I hope you can help as I'm teaching English overseas and I want to teach the standard pronunciation to students. I have a South African accent but I am starting to get paranoid and wonder if I pronounce things wrong.

For example: The phonetic spelling for "golf" is /ɡɒlf/ or /ɡɑːlf.

When I say golf,

There is no contact between my tongue and the roof of my mouth or my teeth. My tongue actually stays at the bottom of my mouth when making the l sound.

  1. I would like to know, when I pronounce "golf", am I making the /l/ sound or is it more like a vowel sound. Please can you give me a phonetic transcription of how I say it.
  2. Is contact needed to produce a /l/ - or am I still producing an /l/ sound?
  • 4
    I'm voting to close this question as off-topic because this question and its answers do no provide anything useful for other users of this site. – jk - Reinstate Monica Jun 6 '17 at 9:46
  • Point of fact, this question has now been asked 3 times, and while that is not an overwhelming majority of LSE users, it isn't at all unique to the OP. – user6726 Aug 9 '17 at 15:50

While I haven't any measurements of the articulation, my impression of my own American pronunciation of "golf" and "also" is that the "l" part is a uvular glide. That is, there is no real "l" there at all (as in your speech), but shortly before the onset of the "f" or "s", the articulation of the preceding vowel is modified by bringing the back of the tongue closer to the uvula. In your speech, I hear no such glide.

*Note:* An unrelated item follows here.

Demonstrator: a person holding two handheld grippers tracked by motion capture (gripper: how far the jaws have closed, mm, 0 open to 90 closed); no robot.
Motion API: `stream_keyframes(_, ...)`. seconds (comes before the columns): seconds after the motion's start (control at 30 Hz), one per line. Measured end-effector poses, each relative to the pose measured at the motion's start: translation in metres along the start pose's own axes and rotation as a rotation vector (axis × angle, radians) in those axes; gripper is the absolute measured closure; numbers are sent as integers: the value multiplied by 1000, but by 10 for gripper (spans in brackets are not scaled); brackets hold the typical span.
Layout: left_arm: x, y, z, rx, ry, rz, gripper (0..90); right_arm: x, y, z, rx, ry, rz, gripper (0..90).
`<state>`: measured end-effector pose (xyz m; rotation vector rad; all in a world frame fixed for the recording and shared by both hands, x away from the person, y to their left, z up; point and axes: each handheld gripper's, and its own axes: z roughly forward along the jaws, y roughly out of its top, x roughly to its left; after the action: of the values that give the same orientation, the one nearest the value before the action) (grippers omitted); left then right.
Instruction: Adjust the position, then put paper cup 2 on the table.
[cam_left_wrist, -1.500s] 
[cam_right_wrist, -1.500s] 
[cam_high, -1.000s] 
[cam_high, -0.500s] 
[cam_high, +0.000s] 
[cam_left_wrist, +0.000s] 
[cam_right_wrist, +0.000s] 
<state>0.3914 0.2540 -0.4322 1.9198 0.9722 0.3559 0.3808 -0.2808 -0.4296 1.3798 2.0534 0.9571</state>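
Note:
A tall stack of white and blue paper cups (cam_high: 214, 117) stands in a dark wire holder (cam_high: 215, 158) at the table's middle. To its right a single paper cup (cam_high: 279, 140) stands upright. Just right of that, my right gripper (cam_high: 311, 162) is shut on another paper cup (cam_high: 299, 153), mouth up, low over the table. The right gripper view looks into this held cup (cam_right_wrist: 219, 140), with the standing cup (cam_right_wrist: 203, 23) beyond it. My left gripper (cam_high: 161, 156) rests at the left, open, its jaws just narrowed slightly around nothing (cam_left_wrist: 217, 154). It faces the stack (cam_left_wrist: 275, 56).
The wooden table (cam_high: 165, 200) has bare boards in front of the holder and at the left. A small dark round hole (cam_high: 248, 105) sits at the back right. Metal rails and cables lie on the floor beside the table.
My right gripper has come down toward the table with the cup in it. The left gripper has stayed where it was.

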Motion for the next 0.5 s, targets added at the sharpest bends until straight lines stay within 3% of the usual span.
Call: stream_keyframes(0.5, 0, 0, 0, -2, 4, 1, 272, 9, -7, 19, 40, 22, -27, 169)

I imagine that, phonologically, a syllable offset "l" has been uvularized, as syllable offset "l" is in other words, and vocalized (meaning all tongue contact is lost) before a voiceless fricative, leaving behind only the uvularization gesture in my speech, but leaving nothing at all in your speech (except perhaps some compensatory lengthening of the preceding vowel).


The only way to determine the exact nature of your "l" is with a broader corpus of recordings plus some actual physiological data. L is subject to various degrees of backing and vocalization not only in English but many other languages. In my dialect of American English, /l/ is retracted, but still lingually articulated, when preceded by a back vowel in the same syllable (however: /l/ is completely deletes after /ɑ/ in certain clusters, e.g. wa(l)k, pa(l)m where some people retain l). In some dialects, this backing also applies in milk, help, fill. It resembles [w] to the point that you might well transcribe milk as [mɪwk]. It is thus possible that in your dialect, l has simply become w in some coda context. The question then is whether "code" and "cold" are pronounced the same or different for you. You also want to look at l intervocalically, as in "folly, allow", because stress affects syllabification which may affect how l is realized.

There is no right or wrong in terms of pronunciation, just confusing or not, from a TESOL student's perspective. There is no one standard, rather there are many standards, for example US standard, RP for British Standard, Kenyan Standard, etc. If you're aiming for RP, sorry, you missed the mark, but it sounds pretty okay for SA standard.

The downward formant transition at the end of the vowel in in your "golf" clearly indicates that there is a w-like element for "l". In the case of "also", there is nothing at all. I suspect that the vowel quality is different, and different from "ostrich", "awesome" or "arse" (if you have the arse/ass distinction).